As a trainer, Dromgool enjoyed his biggest successes in the 1970s, with stars from that era the Auckland and New Zealand Cup winner Royal Cadenza, noted mudlark Cattle King, whose wins included the Cornwall Handicap and Mitchelson Cup at Ellerslie and the Parliamentary Handicap at the Trentham winter meeting, and Reklaw, whose most notable of 19 wins was the Mitchelson Cup.
“He was a great conditioner of a horse,” his son said. “Royal Cadenza won the Auckland Cup leading for most of the race for Bob Skelton, Cattle King just loved heavy ground and Reklaw began racing as a two-year-old and was still racing as a 13-year-old – you just don’t see that these days.”
One member of Dromgool’s wide circle of friends was commentator George Simon, a neighbour for five years and one of many with memories of Dromgool’s laconic, dry wit.
“The hard-case yarns we had over the fence, so many and all with the same Stuey touch where you had to follow that monotone and stay sharp for the hidden joke,” Simon said. “He was such a clever storyteller.
“I remember one morning down at the track talking to him about this horse he was leading. ‘Yeah, I really like him, I reckon he’ll go a long way. We’ll start at Wairoa and then go to Gisborne, and after that we might even head up to Dargaville.’
“He was such a dry bugger, and a great guy with it.”
Dromgool’s long training career ended just over a decade ago, but he remained with Daphne, his wife of nearly 70 years, in Cambridge to the day he died.

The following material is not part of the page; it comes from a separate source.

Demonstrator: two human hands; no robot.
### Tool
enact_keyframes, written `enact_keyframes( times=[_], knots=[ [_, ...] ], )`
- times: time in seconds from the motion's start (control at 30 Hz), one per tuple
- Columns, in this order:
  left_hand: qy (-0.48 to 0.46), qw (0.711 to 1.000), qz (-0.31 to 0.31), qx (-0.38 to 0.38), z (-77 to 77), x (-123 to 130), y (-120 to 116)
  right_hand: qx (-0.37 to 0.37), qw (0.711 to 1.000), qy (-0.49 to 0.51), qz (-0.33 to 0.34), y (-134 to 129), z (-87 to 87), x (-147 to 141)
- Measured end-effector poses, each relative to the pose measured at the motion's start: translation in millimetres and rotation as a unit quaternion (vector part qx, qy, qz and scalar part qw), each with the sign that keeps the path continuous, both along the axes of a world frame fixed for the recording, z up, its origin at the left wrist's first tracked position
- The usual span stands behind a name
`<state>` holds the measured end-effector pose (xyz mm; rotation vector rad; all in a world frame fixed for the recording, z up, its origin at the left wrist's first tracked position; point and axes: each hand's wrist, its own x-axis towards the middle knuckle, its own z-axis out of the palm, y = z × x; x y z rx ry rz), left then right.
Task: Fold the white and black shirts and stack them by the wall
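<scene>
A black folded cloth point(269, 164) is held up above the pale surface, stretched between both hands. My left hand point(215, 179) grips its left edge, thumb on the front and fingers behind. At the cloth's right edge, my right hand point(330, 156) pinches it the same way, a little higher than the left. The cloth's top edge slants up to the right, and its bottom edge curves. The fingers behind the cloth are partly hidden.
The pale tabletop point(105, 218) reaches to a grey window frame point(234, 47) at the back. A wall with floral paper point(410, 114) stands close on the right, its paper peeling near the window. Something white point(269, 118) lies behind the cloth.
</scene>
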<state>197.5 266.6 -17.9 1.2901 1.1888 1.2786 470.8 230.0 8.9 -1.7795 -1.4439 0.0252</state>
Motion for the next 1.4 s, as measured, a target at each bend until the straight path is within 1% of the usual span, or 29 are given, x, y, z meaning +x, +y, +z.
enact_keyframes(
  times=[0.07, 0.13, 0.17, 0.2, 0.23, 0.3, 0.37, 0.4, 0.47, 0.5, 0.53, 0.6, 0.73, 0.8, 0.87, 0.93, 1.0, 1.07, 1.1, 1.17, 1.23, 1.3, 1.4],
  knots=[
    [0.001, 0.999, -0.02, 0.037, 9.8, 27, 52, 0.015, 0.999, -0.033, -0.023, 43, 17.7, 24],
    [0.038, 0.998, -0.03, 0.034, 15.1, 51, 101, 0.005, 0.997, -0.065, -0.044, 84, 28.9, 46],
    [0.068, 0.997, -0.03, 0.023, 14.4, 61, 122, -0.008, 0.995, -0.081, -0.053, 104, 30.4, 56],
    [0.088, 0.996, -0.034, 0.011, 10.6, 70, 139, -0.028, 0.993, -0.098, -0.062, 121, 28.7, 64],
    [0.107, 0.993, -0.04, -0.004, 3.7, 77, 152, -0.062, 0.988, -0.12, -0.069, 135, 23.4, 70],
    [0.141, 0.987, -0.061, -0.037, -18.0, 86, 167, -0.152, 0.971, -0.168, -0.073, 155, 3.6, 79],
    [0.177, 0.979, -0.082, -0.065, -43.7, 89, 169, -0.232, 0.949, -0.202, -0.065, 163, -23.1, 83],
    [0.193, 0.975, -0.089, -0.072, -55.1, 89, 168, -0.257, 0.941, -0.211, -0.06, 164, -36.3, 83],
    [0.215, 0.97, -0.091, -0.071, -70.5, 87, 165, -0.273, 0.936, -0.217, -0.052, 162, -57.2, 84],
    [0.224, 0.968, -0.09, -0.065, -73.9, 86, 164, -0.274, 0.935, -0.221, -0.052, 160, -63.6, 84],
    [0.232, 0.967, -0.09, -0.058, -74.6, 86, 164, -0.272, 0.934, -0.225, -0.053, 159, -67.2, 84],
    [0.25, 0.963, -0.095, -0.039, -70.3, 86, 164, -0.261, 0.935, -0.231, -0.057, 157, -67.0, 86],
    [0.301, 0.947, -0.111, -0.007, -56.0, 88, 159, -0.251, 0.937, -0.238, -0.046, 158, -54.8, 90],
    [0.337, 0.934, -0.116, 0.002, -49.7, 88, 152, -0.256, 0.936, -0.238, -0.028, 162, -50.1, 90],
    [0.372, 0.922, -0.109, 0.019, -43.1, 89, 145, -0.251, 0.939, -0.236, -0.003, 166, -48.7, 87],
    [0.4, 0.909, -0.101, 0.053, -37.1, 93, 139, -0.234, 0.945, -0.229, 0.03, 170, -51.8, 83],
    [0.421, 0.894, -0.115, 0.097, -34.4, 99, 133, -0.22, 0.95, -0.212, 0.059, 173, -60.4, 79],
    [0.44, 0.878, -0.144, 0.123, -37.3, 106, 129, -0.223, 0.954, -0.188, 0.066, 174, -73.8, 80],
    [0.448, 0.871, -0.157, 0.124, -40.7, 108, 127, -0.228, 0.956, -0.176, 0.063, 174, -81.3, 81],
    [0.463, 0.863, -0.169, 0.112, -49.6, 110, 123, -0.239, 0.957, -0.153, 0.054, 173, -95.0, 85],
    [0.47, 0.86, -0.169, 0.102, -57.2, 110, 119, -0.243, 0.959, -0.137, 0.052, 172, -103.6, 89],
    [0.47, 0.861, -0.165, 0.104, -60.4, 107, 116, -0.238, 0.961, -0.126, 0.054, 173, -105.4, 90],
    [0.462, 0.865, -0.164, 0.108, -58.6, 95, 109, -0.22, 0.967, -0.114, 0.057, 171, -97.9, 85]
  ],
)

“He had a stroke maybe six years ago and he was told he had three months to live,” his son Mike recalled. “He had smoked roll-your-owns all his life, so he went cold turkey and gave them up.
“He was such a determined sort of bloke, he did things his way at the same time as being devoted to our mother and all the rest of us. He was a wonderful family man.
“He turned 90 last year, he had a good life with no complaints and when his time came, he went out on his own terms.
“One of his last instructions to me was to say a few words at his farewell but keep it short and sweet to save wasting any of the boys’ drinking time.”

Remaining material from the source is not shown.